* _What the task asks_: Scan the records below, and wherever a line has the word "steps", pull it out.
*** Opening of Record excerpts ***
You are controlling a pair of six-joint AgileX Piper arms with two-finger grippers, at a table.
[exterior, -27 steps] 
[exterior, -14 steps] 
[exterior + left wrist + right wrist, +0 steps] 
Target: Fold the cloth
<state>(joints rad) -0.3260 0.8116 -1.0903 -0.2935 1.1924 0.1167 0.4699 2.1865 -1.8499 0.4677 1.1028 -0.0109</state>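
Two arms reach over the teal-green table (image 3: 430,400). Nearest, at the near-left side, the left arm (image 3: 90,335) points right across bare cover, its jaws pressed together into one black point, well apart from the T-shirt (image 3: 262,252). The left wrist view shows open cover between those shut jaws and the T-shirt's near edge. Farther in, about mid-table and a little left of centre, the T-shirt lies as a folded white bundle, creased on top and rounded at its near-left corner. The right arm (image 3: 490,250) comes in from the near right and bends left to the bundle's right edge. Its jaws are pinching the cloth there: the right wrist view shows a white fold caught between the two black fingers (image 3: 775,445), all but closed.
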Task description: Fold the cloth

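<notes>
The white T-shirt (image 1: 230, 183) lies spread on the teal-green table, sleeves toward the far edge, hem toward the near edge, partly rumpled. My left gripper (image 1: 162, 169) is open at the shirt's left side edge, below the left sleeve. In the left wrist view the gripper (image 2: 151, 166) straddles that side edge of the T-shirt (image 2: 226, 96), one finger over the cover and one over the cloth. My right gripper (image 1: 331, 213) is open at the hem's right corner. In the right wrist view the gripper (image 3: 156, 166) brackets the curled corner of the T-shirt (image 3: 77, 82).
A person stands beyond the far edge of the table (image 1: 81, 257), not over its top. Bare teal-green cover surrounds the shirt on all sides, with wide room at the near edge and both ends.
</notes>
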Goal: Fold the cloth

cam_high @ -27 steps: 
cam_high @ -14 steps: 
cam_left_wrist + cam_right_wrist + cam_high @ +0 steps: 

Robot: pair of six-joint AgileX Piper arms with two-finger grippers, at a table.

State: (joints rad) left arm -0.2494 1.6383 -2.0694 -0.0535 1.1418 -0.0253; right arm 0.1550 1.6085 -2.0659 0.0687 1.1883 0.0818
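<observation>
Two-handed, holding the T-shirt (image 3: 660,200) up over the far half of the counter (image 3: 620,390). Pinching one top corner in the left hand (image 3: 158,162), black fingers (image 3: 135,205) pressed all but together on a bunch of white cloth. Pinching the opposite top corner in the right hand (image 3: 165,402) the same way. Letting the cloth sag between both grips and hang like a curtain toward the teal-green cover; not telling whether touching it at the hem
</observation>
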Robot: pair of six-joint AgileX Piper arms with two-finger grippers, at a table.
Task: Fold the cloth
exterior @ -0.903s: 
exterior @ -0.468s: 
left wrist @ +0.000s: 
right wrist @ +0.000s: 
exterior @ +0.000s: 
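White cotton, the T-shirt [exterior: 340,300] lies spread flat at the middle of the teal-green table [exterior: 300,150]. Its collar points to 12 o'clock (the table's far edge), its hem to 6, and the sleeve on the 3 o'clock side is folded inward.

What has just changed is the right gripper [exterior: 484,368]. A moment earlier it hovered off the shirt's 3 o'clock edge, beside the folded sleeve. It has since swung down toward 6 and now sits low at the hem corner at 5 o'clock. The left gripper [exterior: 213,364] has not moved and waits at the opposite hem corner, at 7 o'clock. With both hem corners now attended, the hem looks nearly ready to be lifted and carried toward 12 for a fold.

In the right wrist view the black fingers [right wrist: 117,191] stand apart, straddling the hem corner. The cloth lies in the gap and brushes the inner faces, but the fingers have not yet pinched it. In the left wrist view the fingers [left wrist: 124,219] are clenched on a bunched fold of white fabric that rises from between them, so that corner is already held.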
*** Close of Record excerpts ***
* _Task solution_:
[exterior, -27 steps] 
[exterior, -14 steps] 
[exterior + left wrist + right wrist, +0 steps] 
cam_high @ -27 steps: 
cam_high @ -14 steps: 
cam_left_wrist + cam_right_wrist + cam_high @ +0 steps: 

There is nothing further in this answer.